# Pics of our Quantum Syncro Wagon...totaled.



## AudiSportA4 (Mar 3, 2002)

(sad face icon) 

We had a very good run with it. About 180k, the wife went end-over in it. Sore neck, seat belt on. 

Scrapped to a VW guy. 

It was unstoppable w/Yoko IceGuards. 

Engine ran better than any I-5 I had. 

Enjoy.


----------



## AudiSportA4 (Mar 3, 2002)

btw- after a bunch of Audi Avants, none of them had the feel and simplicity of the Quantum except one, my 2010 Base Tiguan S manual 6 oozes of the solid/simple feel of the QSW. Even things like the weatherstripping being heavier and more durable than ANY other vehicles reminds me of the QSW. Needless to say, I'm happier with it than anything in a LONG time. 

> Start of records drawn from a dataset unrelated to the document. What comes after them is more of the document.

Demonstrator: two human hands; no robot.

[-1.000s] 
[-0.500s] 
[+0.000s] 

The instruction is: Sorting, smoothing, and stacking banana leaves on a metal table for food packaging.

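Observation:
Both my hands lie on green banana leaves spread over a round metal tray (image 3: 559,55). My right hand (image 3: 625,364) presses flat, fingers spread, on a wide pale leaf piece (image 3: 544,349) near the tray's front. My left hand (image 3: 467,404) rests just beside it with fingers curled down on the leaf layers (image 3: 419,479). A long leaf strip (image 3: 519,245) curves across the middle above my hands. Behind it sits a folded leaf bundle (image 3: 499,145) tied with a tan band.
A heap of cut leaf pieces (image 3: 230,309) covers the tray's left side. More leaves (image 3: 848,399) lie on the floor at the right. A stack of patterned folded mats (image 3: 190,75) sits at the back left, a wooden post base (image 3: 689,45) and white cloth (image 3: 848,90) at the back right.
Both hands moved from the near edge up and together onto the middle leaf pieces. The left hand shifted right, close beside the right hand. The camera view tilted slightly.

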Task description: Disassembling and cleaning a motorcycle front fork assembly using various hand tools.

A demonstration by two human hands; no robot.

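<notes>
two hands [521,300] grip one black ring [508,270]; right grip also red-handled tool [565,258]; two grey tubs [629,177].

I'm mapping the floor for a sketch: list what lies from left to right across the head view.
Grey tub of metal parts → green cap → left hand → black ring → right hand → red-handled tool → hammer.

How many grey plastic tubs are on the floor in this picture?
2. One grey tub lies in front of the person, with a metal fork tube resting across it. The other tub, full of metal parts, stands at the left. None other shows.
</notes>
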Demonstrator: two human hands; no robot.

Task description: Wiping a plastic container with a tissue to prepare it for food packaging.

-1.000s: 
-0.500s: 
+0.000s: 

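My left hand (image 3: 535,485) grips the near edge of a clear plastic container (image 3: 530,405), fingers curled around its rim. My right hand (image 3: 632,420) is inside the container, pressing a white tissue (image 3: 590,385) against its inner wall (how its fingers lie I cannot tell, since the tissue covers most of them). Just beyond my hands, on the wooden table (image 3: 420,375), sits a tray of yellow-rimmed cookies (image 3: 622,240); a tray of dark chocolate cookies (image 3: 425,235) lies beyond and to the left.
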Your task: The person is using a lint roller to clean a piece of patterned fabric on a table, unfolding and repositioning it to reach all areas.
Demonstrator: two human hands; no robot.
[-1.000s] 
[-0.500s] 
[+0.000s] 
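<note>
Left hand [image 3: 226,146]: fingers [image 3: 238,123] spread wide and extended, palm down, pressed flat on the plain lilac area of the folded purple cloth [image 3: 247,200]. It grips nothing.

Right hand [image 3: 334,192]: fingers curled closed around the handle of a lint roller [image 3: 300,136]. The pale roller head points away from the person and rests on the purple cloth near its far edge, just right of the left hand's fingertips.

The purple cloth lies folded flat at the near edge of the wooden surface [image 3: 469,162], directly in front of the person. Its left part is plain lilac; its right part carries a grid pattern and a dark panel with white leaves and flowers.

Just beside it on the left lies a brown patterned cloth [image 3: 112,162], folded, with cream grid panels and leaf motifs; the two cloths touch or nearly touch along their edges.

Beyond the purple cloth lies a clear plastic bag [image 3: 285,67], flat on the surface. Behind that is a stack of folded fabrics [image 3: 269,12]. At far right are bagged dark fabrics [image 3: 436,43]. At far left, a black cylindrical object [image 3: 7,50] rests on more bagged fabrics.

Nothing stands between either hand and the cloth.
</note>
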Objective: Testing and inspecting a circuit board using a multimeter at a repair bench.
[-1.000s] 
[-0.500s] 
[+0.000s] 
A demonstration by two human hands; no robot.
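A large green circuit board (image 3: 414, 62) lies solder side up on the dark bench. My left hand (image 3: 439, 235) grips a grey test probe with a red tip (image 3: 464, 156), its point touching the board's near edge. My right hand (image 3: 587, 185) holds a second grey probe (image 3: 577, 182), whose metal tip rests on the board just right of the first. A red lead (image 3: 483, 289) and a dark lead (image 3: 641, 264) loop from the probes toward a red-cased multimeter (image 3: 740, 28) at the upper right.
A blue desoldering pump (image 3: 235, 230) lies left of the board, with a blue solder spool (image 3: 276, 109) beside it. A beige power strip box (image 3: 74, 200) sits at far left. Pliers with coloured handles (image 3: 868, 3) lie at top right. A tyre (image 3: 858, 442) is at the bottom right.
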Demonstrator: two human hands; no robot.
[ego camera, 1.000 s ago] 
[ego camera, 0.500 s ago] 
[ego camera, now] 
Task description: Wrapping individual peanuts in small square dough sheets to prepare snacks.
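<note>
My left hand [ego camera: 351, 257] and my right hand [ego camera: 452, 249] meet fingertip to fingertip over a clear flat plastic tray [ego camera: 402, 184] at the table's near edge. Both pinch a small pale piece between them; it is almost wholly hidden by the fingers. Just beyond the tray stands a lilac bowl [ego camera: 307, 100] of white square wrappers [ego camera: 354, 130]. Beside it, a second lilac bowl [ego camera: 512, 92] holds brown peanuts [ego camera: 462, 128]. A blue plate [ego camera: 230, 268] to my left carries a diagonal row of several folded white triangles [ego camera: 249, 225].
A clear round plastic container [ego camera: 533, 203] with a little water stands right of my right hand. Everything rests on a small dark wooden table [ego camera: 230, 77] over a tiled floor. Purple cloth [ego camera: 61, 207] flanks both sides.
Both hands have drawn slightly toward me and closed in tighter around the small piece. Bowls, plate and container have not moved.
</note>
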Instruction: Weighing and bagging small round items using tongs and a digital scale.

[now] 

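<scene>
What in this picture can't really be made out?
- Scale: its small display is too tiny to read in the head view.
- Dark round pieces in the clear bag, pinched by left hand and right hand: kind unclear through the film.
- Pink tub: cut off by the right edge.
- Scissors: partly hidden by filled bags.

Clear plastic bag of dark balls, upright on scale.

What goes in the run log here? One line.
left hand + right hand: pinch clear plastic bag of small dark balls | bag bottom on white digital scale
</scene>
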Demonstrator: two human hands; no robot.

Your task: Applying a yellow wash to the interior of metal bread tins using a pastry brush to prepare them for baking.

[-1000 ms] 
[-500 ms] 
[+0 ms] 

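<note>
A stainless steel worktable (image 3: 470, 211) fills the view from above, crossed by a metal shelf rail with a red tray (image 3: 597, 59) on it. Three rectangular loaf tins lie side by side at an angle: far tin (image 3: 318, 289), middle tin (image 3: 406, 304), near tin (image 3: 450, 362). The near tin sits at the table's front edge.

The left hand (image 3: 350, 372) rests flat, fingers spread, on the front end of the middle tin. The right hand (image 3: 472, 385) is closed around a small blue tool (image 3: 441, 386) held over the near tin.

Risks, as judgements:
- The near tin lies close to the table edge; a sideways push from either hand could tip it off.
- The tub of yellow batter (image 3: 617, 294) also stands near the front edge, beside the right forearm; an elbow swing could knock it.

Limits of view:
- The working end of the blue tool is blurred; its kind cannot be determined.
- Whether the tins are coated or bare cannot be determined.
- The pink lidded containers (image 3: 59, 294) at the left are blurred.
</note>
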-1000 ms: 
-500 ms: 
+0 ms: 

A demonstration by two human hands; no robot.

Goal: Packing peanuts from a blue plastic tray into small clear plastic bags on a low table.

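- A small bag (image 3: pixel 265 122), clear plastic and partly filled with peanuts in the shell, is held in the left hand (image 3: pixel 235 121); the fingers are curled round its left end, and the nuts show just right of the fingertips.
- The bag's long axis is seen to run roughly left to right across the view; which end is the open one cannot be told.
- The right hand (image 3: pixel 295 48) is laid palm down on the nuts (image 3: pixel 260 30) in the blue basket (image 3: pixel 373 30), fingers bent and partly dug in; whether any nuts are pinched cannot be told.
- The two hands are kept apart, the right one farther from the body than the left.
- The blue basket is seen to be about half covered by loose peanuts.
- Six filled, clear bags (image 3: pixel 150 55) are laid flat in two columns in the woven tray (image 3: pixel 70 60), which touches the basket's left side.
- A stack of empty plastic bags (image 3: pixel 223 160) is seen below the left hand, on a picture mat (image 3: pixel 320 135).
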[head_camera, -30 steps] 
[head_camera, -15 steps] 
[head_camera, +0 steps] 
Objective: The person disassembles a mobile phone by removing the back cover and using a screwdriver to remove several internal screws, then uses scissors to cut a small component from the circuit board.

It's a direct replacement for the Quantum, imo. I should make the wife pay for it, she owes me a car. :facepalm:


----------



## tochtli83 (Nov 15, 2005)

Tragedy. When the feelin's gone, and you can't go on...


----------



## G60ING (Jun 27, 2000)

Clean rust free car. Sorry for your loss.


----------



## asteroth666 (Oct 10, 2008)

man that sux dude


----------



## Row1Rich (Sep 11, 2001)

That's sad, always liked your car :thumbup:


----------



## unimogken (Jan 19, 2005)

Well that's a bummer I was going to tell him where to find another but it appears that he's "banned."


----------



## turbo20v18 (Aug 18, 2002)

Do you have any spare parts at all, or did everything go to the buyer? I ask because, well, I have this:

http://jalopnik.com/#!5520010/and-the-real-winner-is


----------